● WHAT YOU HAVE TO DO
Which lines of the entries below run from the one holding "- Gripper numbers" to the one holding "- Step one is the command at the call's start", inclusive? Set down exactly those lines and no others.

[Data records]

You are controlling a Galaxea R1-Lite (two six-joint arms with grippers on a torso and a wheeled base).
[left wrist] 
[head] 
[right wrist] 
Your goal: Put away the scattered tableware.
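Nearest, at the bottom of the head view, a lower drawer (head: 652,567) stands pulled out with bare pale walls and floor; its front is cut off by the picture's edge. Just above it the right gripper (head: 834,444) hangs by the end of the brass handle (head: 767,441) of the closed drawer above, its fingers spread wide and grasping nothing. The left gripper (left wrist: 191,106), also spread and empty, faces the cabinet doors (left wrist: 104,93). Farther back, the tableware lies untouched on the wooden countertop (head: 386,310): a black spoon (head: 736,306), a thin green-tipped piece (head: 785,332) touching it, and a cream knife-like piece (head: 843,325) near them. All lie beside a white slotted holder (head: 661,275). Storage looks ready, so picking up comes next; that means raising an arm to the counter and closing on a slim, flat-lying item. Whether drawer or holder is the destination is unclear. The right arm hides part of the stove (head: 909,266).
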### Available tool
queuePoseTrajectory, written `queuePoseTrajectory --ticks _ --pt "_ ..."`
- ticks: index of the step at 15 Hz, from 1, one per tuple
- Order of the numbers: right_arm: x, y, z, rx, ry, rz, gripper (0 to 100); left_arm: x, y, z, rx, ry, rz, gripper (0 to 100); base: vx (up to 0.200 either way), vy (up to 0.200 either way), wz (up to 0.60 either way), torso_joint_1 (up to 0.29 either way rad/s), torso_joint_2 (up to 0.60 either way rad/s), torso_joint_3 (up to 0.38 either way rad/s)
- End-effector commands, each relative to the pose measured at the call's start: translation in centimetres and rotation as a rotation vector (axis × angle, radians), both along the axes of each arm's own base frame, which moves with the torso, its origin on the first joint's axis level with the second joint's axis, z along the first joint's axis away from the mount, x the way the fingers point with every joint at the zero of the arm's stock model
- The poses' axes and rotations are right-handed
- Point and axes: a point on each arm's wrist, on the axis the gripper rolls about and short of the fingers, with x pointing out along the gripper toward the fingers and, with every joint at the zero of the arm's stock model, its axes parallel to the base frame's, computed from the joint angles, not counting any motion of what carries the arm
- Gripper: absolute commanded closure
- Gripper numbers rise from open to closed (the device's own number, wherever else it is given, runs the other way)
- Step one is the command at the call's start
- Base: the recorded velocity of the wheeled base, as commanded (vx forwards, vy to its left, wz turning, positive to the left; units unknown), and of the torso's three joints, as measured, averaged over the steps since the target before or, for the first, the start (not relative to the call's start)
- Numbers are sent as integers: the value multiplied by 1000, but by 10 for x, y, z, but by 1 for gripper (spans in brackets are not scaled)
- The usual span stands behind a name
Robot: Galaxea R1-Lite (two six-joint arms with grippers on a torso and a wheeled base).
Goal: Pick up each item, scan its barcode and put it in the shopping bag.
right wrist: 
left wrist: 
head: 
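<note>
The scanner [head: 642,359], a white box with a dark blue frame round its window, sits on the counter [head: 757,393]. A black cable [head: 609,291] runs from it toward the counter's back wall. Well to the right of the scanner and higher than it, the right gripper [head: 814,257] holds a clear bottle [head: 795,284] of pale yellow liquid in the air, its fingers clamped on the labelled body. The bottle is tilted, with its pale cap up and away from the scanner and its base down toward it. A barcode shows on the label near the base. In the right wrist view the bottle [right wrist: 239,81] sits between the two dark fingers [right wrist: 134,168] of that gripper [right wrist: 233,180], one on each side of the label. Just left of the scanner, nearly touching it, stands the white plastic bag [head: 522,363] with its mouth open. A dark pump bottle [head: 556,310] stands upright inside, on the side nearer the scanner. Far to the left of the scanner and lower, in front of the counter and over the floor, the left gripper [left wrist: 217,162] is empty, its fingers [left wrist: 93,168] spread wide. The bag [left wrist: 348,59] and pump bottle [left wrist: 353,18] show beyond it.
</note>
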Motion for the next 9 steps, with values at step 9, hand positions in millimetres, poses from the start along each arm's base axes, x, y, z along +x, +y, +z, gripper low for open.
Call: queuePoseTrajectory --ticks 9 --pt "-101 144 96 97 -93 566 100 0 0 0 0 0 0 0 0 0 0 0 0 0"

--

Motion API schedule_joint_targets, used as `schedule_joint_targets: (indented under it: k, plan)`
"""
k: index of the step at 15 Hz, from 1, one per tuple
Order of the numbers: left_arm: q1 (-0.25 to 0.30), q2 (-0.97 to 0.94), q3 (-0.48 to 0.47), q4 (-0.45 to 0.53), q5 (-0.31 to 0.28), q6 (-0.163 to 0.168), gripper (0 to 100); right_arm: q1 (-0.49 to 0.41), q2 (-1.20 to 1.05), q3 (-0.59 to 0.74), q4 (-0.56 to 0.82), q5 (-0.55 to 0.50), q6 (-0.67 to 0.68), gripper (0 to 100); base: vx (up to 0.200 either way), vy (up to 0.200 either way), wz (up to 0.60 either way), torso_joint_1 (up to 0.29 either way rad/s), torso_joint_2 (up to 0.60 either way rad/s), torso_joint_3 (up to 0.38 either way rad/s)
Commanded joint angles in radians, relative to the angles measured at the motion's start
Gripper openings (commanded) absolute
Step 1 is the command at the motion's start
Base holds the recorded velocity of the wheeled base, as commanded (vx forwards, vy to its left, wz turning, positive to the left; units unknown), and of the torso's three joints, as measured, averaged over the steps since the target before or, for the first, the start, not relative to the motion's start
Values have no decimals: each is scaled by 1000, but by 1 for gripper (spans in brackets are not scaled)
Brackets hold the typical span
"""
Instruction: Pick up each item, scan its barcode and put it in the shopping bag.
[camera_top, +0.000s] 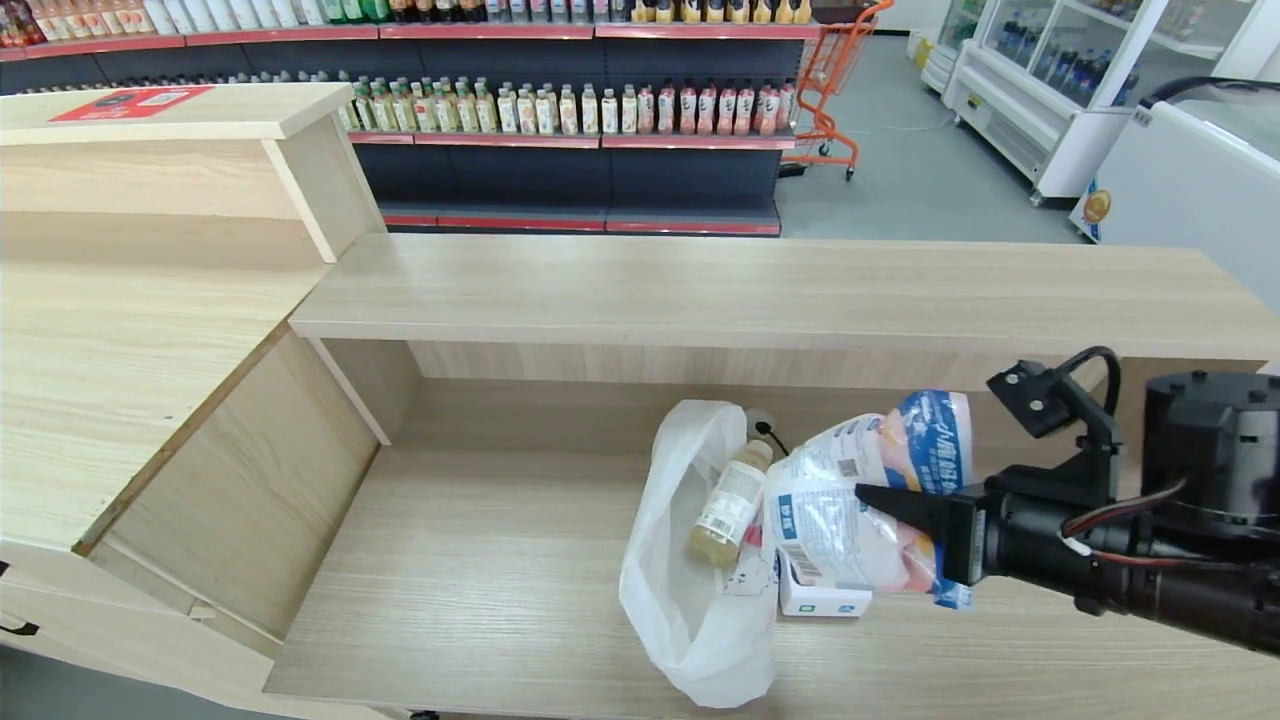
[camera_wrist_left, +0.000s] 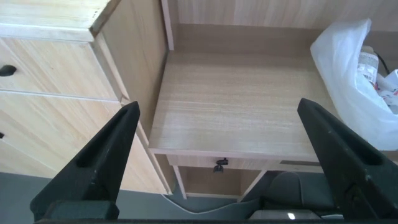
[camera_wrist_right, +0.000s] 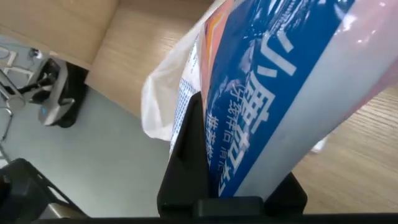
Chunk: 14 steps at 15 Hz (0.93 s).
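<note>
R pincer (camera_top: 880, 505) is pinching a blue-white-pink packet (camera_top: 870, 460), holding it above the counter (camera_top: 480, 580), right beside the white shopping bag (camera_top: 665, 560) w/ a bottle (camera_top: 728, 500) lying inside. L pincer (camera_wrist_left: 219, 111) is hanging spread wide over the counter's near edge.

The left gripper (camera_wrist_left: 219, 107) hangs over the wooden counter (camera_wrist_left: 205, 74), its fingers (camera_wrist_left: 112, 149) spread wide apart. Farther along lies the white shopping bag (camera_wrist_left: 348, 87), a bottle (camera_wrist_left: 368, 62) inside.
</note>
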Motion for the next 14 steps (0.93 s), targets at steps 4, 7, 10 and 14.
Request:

● EXERCISE RESULT
- Gripper numbers rise from open to closed (the device's own number, wherever else it is given, runs the other way)
- Step one is the command at the call's start

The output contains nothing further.